Poseído por una curiosidad emocional que me impelía a investigar con detalle cada una de las partes de aquel conjunto de órganos, intenté memorizar su disposición, su temperatura, su humedad, su consistencia, lo que no resultaba fácil, pues aquella carne poseía la inestabilidad del magma (también su fiebre). El modo en que el hombrecillo y yo hurgábamos en aquellas profundidades sugería que había en ellas algo esencial para nuestra existencia.

Jamás me había enfrentado a una aventura sexual ni amorosa como aquélla. Nunca en mi vida la excitación venérea y la sentimental habían alcanzado aquel grado de acuerdo. El hombrecillo y yo amábamos y deseábamos a la mujercilla en idénticas proporciones, también con el mismo dolor, pues las cantidades de sentimiento y de placer eran tales que nos hacían daño. Porque la amábamos la deseábamos y porque la deseábamos la amábamos. Ambas cosas nos hacían sufrir.
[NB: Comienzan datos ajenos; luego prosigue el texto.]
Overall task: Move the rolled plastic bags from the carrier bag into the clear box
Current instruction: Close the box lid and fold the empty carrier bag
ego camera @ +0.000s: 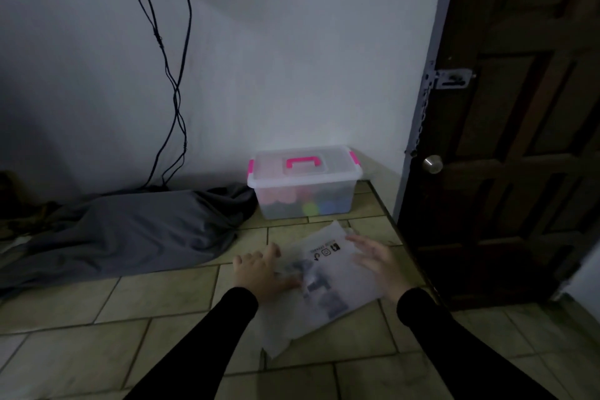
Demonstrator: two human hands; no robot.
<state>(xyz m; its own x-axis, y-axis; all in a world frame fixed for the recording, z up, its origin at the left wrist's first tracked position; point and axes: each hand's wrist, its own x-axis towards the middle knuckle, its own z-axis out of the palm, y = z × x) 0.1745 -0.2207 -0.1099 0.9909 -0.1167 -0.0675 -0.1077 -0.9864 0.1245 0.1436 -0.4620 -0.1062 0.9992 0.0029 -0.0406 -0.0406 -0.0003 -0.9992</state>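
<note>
Dim, bluish light, soft blur, dark corners, wide-angle bending

We see a dim room with a plain white wall [292,58] ahead of us, down which several black cables [168,75] hang to the floor at the left. The floor [97,334] is laid with pale greenish tiles, and a grey cloth [130,230] lies bundled along the foot of the wall at the left. At the right edge of the wall a dark wooden door [526,140] stands shut, with a round metal knob [432,164], a metal latch [453,78] above it and a chain [422,120] hanging along the frame.
</note>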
Aunque el hombrecillo era el único de toda la colonia que podía acariciar aquella piel, besar aquella boca o enredar sus dedos en la lencería viva y palpitante de la mujercilla, el enjambre de hombrecillos que asistía al espectáculo desde la plaza sentía lo mismo que él, pues el sistema nervioso de todos estaba misteriosamente interconectado por una red neuronal invisible. El hombrecillo jugó hasta el delirio mientras la mujercilla se dejaba hacer y hacía al mismo tiempo, como si poseyera el secreto de la pasividad activa, o de la actividad pasiva. Y cuando ni el hombrecillo ni yo ni la muchedumbre a la que permanecíamos sutilmente conectados podíamos resistir más, porque nuestra fiebre había alcanzado ya un grado insoportable, la penetramos con violencia y amor a través de los encajes de la lencería con un pene erecto que había ido surgiendo poco a poco de las entretelas del hombrecillo y que también era mío, era mi pene.
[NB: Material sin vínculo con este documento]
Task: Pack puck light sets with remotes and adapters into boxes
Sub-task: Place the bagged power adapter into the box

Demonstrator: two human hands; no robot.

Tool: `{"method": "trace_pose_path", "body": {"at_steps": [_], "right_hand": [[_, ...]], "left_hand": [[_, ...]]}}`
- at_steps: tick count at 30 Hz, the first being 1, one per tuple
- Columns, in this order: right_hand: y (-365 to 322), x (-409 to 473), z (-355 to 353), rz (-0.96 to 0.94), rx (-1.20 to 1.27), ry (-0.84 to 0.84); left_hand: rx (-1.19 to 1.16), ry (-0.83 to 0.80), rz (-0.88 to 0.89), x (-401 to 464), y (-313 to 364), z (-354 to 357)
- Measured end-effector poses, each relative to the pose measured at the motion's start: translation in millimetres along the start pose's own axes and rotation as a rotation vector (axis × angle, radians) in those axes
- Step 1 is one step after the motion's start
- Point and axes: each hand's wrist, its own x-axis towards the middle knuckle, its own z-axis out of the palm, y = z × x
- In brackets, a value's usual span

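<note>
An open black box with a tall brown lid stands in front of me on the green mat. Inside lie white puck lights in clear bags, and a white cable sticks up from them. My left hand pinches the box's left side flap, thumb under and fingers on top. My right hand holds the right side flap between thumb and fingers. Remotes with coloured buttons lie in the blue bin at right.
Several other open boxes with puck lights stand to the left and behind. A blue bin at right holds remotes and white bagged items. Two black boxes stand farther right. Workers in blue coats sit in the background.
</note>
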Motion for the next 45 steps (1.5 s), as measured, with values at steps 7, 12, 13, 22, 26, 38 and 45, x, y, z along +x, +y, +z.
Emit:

La colonia de hombrecillos alcanzó enseguida un orgasmo colectivo que hizo temblar los cimientos de la plaza pública, como si hubieran copulado dos naciones, o dos ideas obsesivas, en vez de dos individuos. Yo eyaculé dos veces (una como hombre y otra como hombrecillo), las dos al mismo tiempo. El placer fue tan desusado, me agité de tal manera y grité tanto que desperté a mi mujer, con quien apenas había mantenido relaciones venéreas, pues el sexo -quizá porque nos casamos mayores- no había formado parte de nuestro proyecto conyugal.

– ¿Qué haces? -dijo.

– Ya ves -respondí yo completamente empapado, pues la producción había sido muy abundante.
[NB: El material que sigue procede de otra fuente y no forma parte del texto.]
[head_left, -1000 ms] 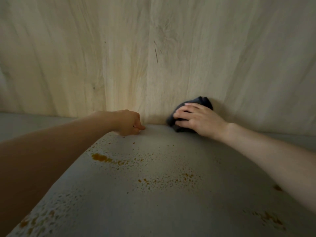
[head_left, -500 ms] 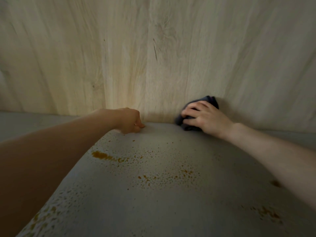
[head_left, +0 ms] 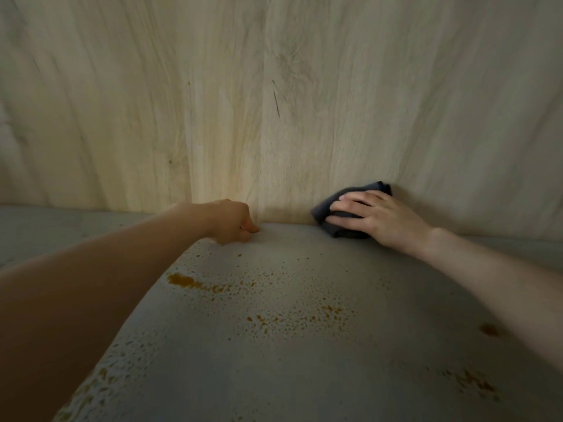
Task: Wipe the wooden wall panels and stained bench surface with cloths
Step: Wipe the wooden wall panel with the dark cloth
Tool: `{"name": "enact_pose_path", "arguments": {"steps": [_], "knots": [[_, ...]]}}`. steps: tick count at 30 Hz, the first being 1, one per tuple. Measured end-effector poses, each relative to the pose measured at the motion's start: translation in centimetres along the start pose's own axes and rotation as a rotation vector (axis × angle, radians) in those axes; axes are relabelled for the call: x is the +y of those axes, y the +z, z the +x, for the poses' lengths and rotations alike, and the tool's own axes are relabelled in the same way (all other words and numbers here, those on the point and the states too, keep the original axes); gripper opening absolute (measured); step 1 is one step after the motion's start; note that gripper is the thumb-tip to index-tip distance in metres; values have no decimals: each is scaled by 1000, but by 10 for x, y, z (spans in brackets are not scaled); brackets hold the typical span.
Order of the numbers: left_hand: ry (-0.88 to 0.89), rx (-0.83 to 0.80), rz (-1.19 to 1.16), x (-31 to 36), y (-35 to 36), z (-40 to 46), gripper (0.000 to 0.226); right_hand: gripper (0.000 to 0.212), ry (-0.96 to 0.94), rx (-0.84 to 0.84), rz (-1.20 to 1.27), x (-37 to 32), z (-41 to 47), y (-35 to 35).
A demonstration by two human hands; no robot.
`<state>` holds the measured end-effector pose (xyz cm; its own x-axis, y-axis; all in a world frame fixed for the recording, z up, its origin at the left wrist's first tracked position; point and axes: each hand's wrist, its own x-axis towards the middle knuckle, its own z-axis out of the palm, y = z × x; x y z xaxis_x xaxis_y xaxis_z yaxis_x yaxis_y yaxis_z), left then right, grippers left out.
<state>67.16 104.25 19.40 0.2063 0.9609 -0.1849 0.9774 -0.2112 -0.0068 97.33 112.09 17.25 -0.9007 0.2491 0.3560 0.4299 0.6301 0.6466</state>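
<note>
Only the head cam here, looking down over my arms at the bench (head_left: 274, 376) and the wood wall (head_left: 213, 102) behind it.

My right hand (head_left: 377, 217) is out at about 2 o'clock from the middle of the shot, lying flat over a dark cloth (head_left: 329, 205). My fingers (head_left: 350, 197) are pretty much straight and spread over it, pressing it down more than clutching it. The cloth is bunched up and jammed right where the bench meets the wall, touching both as far as I can see, and it sticks out past my fingertips toward 9 o'clock and a bit above my knuckles at 12.

My left hand (head_left: 234, 220) is near the centre, around 11 o'clock, curled into a loose fist with nothing in it that I can see. The knuckles rest on the bench just beside the bottom of the wall. The two hands are apart, with a bare strip of bench between them.

The bench is grey and speckled with orange-brown stains (head_left: 182, 280): a thicker smear at 9 o'clock just below my left wrist, a scatter of dots in the middle, one blob at 4 o'clock beside my right forearm, and more patches at 5 and 7 o'clock near the bottom. The wall is pale wood with vertical grain and one short dark scratch (head_left: 276, 102) at 12 o'clock.
</note>
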Motion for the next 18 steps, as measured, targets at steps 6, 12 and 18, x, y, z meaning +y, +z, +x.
{"name": "enact_pose_path", "arguments": {"steps": [6,12,18], "knots": [[19,18,-13,-2,1,-11,43,42,-123,80,0,-39,77,2],[-135,244,-189,-31,-18,-36,28,44,-150,193,72,-57,156,-8],[-122,689,-256,-40,-82,-45,25,54,122,351,110,10,189,-66]]}}
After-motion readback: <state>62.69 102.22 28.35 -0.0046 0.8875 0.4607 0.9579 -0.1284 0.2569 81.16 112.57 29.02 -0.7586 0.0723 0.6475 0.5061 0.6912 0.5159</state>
Los dos sentimos un poco de pudor (yo más que ella, claro), y fingimos que volvíamos a dormirnos como si no hubiera sucedido nada. Yo, de hecho, volví a dormirme en mi extensión de hombre, agotado por aquella ejecución amorosa que no recordaba ni de mis tiempos más jóvenes. En mi extensión de hombrecillo, sin embargo, continué despierto.